╭─ Dataset section
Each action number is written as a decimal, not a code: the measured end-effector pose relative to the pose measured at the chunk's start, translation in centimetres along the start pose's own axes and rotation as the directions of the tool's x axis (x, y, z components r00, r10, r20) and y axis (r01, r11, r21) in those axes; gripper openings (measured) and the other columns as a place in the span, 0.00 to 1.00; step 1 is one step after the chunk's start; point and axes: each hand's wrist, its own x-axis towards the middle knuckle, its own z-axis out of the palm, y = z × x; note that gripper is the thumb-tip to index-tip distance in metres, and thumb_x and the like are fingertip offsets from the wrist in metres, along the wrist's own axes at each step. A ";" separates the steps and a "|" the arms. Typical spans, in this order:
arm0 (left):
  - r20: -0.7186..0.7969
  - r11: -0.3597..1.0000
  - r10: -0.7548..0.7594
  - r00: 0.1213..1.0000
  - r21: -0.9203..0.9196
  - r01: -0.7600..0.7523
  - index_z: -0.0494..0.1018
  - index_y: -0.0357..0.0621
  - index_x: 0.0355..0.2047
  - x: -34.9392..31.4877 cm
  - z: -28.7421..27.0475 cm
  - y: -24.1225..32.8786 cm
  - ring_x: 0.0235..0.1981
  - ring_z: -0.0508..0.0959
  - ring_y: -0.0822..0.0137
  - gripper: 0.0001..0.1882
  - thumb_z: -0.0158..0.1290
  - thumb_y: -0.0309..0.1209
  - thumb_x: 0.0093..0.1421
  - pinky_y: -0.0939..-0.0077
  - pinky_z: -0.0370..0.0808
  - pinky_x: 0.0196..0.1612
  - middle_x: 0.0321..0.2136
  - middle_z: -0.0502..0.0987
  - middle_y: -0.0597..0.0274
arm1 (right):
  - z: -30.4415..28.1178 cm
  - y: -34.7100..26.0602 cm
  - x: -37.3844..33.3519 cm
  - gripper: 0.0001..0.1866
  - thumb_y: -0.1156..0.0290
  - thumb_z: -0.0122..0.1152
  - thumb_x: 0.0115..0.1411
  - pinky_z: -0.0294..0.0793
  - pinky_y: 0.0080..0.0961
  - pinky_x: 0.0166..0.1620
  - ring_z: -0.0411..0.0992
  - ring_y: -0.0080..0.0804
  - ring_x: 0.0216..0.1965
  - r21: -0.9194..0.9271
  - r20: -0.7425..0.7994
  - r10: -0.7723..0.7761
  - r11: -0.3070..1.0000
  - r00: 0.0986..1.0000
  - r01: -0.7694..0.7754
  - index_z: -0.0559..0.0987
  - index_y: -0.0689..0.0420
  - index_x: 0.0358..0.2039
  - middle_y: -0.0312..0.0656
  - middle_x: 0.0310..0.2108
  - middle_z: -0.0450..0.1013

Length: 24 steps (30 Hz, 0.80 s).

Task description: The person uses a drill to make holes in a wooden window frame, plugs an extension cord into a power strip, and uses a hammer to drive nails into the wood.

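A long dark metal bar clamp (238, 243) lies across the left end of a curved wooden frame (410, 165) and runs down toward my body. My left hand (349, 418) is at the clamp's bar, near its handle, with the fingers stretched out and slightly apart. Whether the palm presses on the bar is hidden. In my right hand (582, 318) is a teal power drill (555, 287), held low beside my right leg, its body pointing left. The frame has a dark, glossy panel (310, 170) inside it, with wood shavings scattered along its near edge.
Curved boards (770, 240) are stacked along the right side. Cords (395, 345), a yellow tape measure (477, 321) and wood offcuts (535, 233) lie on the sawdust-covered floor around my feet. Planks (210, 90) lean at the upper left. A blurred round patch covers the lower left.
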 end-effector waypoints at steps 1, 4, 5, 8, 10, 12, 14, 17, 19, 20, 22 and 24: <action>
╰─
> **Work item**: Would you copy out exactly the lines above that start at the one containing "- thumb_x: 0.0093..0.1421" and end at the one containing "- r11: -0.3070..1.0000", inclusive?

> **Answer box**:
  - thumb_x: 0.0093..0.1421
  - pinky_y: -0.0939..-0.0077
  - pinky_z: -0.0370..0.0808
  - pinky_x: 0.0196..0.1612
  - middle_x: 0.0321..0.2136
  - middle_z: -0.0502..0.0987
  - middle_y: -0.0597..0.0274
arm1 (right):
  - z: -30.4415..28.1178 cm
  - y: -34.7100..26.0602 cm
  - x: -37.3844..33.3519 cm
  - gripper: 0.0001..0.1866
  - thumb_y: -0.1156..0.0290
  - thumb_z: -0.0122..0.1152
  - thumb_x: 0.0115..0.1411
  - pinky_z: -0.0294..0.0793
  - pinky_y: 0.0080..0.0961
  - pinky_x: 0.0166..0.1620
  - ring_z: -0.0411..0.0992
  - ring_y: -0.0080..0.0804
  - ring_x: 0.0216..0.1965
  - r21: -0.9194..0.9271
  - r20: -0.7425..0.7994
  - r10: -0.7723..0.7761
  - r11: -0.3070..1.0000

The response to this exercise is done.